The firm represents a ‘Who's Who’ of Hollywood and the music industry including: AC/DC, Barbara Streisand, Bette Midler, KISS, U2, Madonna, Maroon 5, Robert De Niro, Elton John, John Mellencamp, Rod Stewart, Ricky Martin, Shania Twain, KISS, The Weeknd, Lil Wayne, and David Letterman.
It also represents companies including Facebook, Activision, iHeartMedia, IMAX, Sony, HBO, and Vice Media, as well as athletes including LeBron James, Carmelo Anthony, Sloane Stephens and Colin Kaepernick.
Just a warning shot … for now
"The data published so far would seem to simply be a warning shot," Callow said. "Should the firm not pay, whatever data the criminals the criminals may have obtained will be published online, probably in instalments in order to gradually ramp up the pressure."
REvil has previously attacked Travelex, 10x Genomics, Brooks International, Kenneth Cole and National Association of Eating Disorders and published data online from each. Travlex paid $2.3 million to recover its files.
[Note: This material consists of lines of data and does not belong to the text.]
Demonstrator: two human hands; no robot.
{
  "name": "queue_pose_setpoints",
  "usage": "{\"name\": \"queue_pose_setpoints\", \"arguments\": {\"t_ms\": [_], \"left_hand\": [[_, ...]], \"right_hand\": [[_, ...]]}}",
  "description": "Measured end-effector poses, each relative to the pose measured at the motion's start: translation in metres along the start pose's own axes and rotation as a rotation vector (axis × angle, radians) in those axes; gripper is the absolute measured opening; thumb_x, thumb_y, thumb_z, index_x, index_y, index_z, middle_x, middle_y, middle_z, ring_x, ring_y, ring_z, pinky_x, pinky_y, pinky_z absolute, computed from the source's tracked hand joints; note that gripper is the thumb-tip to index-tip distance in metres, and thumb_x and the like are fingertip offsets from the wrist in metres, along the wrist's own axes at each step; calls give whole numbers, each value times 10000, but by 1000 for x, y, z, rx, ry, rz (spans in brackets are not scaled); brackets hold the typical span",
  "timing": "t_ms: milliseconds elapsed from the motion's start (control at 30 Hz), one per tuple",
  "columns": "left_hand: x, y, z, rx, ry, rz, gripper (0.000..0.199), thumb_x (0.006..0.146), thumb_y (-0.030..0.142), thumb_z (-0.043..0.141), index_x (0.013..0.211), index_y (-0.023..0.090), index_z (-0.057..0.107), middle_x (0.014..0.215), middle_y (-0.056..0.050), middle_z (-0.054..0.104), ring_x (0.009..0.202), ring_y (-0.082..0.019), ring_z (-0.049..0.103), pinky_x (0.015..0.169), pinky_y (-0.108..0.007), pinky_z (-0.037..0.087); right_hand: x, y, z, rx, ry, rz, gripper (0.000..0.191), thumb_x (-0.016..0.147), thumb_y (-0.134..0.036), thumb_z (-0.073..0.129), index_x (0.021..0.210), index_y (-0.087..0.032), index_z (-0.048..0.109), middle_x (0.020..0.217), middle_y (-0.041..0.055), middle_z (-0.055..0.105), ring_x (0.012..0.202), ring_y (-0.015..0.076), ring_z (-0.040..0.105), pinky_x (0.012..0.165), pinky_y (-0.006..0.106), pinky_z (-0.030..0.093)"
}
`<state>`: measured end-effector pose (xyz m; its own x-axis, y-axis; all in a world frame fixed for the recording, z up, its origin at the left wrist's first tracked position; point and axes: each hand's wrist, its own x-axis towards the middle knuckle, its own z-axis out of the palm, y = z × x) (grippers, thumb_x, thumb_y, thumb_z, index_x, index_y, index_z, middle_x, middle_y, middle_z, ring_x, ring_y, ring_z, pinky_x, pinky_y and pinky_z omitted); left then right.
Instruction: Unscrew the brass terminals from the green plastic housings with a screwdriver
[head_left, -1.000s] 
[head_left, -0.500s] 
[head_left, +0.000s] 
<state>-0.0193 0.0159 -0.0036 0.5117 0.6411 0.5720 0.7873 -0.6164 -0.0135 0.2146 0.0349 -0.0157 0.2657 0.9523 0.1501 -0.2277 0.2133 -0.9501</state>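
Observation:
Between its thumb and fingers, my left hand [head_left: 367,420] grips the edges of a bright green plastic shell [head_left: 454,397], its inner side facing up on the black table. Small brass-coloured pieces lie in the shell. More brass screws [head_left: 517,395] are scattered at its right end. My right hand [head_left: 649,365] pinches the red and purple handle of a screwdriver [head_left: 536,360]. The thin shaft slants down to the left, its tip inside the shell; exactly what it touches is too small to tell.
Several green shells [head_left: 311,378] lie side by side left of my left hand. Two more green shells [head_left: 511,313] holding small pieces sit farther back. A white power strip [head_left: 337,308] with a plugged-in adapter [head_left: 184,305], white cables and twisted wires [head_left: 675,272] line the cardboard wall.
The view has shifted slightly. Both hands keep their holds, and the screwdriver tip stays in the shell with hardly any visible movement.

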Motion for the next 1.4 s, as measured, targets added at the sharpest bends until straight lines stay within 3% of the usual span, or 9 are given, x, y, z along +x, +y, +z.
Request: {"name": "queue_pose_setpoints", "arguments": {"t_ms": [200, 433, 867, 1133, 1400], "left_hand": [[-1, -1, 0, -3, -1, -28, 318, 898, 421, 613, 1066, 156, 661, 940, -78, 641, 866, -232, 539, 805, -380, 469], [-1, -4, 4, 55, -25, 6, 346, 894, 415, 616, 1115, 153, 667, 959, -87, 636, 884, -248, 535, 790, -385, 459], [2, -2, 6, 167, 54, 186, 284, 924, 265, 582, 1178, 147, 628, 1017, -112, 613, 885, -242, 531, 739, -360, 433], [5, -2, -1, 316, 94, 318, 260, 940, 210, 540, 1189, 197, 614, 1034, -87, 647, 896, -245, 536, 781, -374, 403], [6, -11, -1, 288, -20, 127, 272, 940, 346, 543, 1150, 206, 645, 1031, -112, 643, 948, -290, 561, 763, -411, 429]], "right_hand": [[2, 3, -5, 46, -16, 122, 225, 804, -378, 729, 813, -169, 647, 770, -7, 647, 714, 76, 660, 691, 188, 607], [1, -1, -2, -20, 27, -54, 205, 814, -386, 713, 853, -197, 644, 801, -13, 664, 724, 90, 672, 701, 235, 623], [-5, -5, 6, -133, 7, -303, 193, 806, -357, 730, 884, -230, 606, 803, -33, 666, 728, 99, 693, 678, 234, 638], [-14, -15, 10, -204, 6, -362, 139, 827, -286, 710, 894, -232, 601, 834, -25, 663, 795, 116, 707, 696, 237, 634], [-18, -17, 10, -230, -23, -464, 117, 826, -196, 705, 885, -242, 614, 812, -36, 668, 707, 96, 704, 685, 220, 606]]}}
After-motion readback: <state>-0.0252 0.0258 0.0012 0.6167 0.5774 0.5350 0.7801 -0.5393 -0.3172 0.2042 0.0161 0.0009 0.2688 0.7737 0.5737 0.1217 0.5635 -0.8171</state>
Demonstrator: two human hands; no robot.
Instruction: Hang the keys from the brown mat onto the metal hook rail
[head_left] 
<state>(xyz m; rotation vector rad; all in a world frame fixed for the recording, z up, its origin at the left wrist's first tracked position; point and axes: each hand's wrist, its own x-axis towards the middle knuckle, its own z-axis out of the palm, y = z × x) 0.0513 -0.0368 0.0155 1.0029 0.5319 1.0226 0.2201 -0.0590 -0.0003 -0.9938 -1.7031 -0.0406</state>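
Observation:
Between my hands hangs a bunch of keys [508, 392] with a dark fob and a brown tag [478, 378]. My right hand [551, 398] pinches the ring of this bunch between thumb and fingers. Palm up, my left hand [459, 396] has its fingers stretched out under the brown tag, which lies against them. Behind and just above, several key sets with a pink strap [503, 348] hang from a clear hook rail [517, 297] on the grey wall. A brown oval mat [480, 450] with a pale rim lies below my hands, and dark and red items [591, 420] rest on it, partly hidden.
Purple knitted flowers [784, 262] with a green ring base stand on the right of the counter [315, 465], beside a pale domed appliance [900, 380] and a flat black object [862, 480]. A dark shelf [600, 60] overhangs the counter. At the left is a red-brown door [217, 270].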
Threatening to release company secrets has become an increasingly popular method by ransomware crews to ratchet up the pressure on companies to pay.
It was popularized by the Maze Crew who made good on threats late last year to release confidential information from security contractor Allied Universal after it failed to pay up.
Cointelegraph has contacted Grubman Shire Meiselas & Sacks for comment.